Cette semaine, nous avons testé pour vous un aller-retour Asie-Europe via le tunnel ferroviaire sous le Bosphore, Marmaray, inauguré le 29 octobre. Partis d’Üsküdar, nous sommes allés jusqu’à son terminus sur la rive européenne, Kazlıçeşme, avant de revenir sur nos pas. Récit de ce voyage express...

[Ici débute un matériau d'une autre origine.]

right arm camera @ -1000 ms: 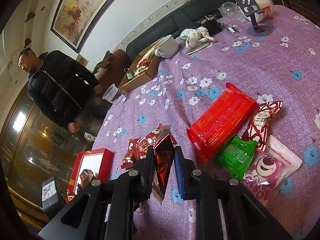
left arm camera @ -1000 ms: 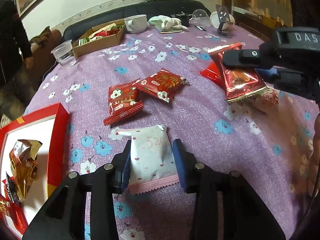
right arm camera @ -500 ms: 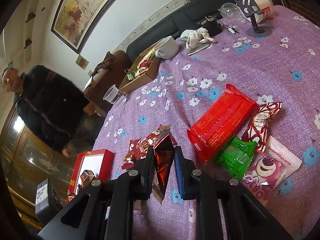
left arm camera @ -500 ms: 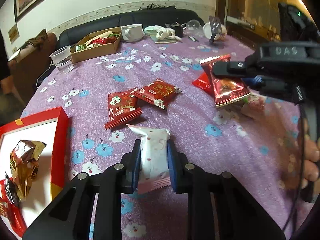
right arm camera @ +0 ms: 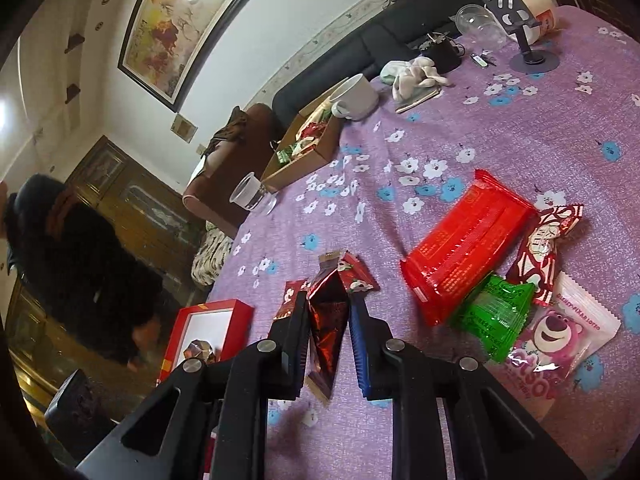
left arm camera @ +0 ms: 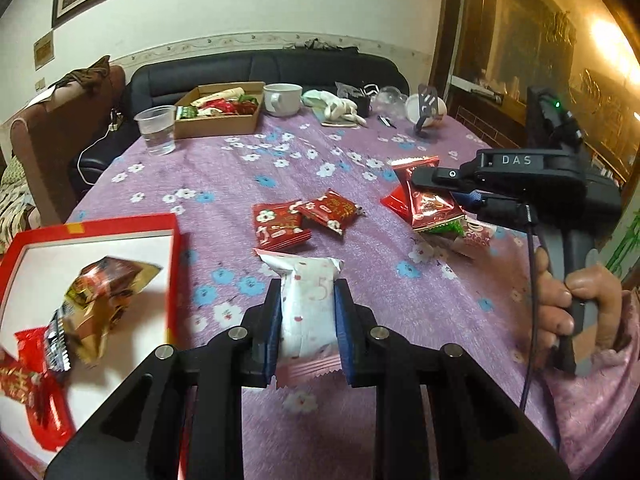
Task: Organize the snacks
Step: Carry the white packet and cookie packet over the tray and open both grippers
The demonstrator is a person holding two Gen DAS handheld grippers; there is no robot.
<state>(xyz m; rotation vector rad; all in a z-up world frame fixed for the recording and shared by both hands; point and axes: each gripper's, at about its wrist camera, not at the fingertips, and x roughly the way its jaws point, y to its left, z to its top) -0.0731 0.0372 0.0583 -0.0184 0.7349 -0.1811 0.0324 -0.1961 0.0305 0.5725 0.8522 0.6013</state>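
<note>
My left gripper (left arm camera: 306, 292) is shut on a white and pink snack packet (left arm camera: 307, 312) and holds it above the purple flowered tablecloth. A red box (left arm camera: 120, 226) with a white inside lies to its left and holds a gold packet (left arm camera: 104, 300) and red packets. My right gripper (right arm camera: 329, 312) is shut on a dark red foil packet (right arm camera: 329, 320), held in the air; it shows in the left wrist view (left arm camera: 430, 204) too. Two red packets (left arm camera: 304, 218) lie mid-table. The red box also shows in the right wrist view (right arm camera: 212, 326).
A long red pack (right arm camera: 468, 246), a green packet (right arm camera: 496, 314), a red-white packet (right arm camera: 542, 250) and a pink bear packet (right arm camera: 560, 336) lie at the right. A cardboard box of snacks (left arm camera: 218, 114), a plastic cup (left arm camera: 156, 130) and a white mug (left arm camera: 282, 98) stand at the far edge.
My left gripper closed on the white and pink packet, lifted it off the cloth and drew back toward the red box. My right gripper has kept its packet and barely moved.
</note>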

Nous pourrions vous dire qu’il s’agissait d’un voyage comme les autres, que prendre le Marmaray pour relier la rive asiatique et la rive européenne ressemble à un trajet Taksim-Levent en métro. Mais ce serait mentir. Ces jours-ci, personne ne prend le Marmaray comme il prend un métro classique, non seulement parce que ce métro-ci traverse le Bosphore, mais aussi parce que monter dans le Marmaray, c’est un peu comme aller voir un monument ou entrer dans une attraction. Une attraction de 18 minutes, d'un terminus à l'autre.

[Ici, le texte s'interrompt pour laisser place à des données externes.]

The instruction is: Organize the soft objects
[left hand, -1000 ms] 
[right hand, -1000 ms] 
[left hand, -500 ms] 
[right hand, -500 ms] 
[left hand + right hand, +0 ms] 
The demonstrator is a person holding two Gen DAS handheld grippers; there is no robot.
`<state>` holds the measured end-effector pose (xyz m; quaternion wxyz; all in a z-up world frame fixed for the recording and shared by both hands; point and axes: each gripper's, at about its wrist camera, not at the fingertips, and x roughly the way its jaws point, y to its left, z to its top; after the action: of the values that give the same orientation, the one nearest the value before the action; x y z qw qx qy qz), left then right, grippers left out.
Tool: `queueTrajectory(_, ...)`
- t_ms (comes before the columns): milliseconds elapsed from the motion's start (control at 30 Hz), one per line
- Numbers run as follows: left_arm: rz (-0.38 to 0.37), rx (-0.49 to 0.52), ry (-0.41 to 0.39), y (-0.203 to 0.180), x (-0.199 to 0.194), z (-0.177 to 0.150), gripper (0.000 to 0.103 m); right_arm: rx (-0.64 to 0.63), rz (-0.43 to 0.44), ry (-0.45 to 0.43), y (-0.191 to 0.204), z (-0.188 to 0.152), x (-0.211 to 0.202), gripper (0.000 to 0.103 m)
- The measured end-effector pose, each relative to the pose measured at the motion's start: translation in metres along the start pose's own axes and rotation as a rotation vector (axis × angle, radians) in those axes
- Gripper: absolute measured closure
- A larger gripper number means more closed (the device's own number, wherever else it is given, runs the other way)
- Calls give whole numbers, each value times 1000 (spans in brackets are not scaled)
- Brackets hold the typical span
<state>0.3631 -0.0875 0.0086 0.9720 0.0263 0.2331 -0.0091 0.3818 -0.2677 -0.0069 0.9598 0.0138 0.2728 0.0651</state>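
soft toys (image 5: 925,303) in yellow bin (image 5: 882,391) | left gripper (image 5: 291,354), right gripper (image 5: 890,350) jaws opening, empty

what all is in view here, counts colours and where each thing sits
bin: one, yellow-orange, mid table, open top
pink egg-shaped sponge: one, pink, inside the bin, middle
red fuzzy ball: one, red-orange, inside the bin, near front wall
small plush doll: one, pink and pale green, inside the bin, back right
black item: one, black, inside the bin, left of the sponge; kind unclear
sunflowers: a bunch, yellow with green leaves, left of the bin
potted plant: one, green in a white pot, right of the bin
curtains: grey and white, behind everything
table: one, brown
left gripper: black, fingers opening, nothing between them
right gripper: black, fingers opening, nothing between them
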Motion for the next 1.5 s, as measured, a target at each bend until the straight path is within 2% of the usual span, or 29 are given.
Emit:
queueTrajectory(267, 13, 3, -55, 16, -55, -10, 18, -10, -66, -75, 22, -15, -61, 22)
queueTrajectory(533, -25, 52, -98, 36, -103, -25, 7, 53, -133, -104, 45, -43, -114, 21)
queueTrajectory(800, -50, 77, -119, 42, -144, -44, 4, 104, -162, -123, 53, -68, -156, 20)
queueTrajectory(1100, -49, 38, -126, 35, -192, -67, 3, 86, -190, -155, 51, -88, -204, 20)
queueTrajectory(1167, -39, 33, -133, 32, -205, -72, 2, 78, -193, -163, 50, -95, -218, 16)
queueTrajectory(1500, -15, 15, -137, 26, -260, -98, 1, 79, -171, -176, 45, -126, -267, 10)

Hier en début d'après-midi, les passagers du Marmaray étaient surtout des familles avec enfants, des couples d’un âge avancé et quelques petits groupes de jeunes. Imitant beaucoup d'entre eux, nous avons emprunté le Marmaray pour aller… nulle part. Ou plutôt : pour un aller-retour, comme 70% des voyageurs de ces premiers jours, selon les calculs de la Société des chemins de fer. Nous avons choisi l’une des trois entrées de la station Üsküdar, dont l’un des escalators ne fonctionnait pas. Une fois au cœur de la station, nous sommes entrés sans payer, profitant de la gratuité des deux premières semaines. A chaque escalator, des employés en gilet jaune étaient présents pour assurer la sécurité, canaliser la foule, renseigner les passagers – “l'Europe c'est à droite, l'Asie à gauche !” – et pour aider quelques personnes âgées qui, n’étant pas coutumières des escalators, étaient un peu effrayées.
Les passagers, à la fois curieux et admiratifs, se sont pris en photos devant la station, à l’intérieur de la station, devant les grandes fresques murales aux arbres colorés, à l’arrivée du métro, dans le métro, dehors, partout. Certains ont même pris des vidéos du trajet, filmant les lumières extérieures du tunnel défilant à toute allure. Beaucoup découvraient Marmaray pour la première fois. L'excitation à l’approche du wagon était palpable. “Il arrive, il arrive !’’ s’exclame un passager sur le bord du quai, tandis qu'une annonce sonore répète en boucle : “pour votre sécurité, veuillez ne pas dépasser la ligne jaune’’ ; “pour votre sécurité, veuillez tenir la rampe des escalators”, "merci d'accorder la priorité aux voyageurs qui descendent" ou “merci de ne pas empêcher la fermeture des portes”.
Le métro était au centre de toutes les attentions, de toutes les discussions. “Ça y est, on est sous le Bosphore ?’’ demande une femme, impatiente, à son mari. Le moment que tous attendaient est enfin arrivé : quatre minutes à 62 mètres sous la surface du Bosphore pendant lesquelles – bon à savoir – votre téléphone portable capte, et même très bien. Plus précisément, vous pouvez appeler vos amis pour dire que vous êtes sous le Bosphore – beaucoup le font – mais eux ne pourront pas vous joindre. “Tu réalises, on est sous l'eau en ce moment !“ répète un homme à son voisin. Une dizaine de minutes et 13,6 kilomètres plus tard, nous avions relié l’Europe et l’Asie sans même nous en rendre compte.
Premier arrêt sur la rive européenne : Yenikapı (en attendant que la station Sirkeci s'ouvre). Alors que le métro était jusqu’à présent bondé, il s’est soudainement vidé. Et si quelques personnes sont réellement sorties de la station, une large partie a simplement traversé l’allée pour rejoindre le quai d'en face, direction l’Asie à nouveau. “Je suis juste venue tester le tunnel”, confie Nejat, femme au foyer d'une cinquantaine d'années, accompagnée de sa fille et d'une voisine. Quant à nous, nous avons continué notre trajet jusqu’à Kazlıçeşme où le métro est enfin sorti de terre. Kazlıçeşme terminus tout le monde descend ? Et bien non ! Personne ou presque n’est descendu et nous sommes tous repartis pour Üsküdar. “Mon seul regret, c'est qu'on ne voit pas les poissons !” s'exclame Nejat, ravie de son voyage.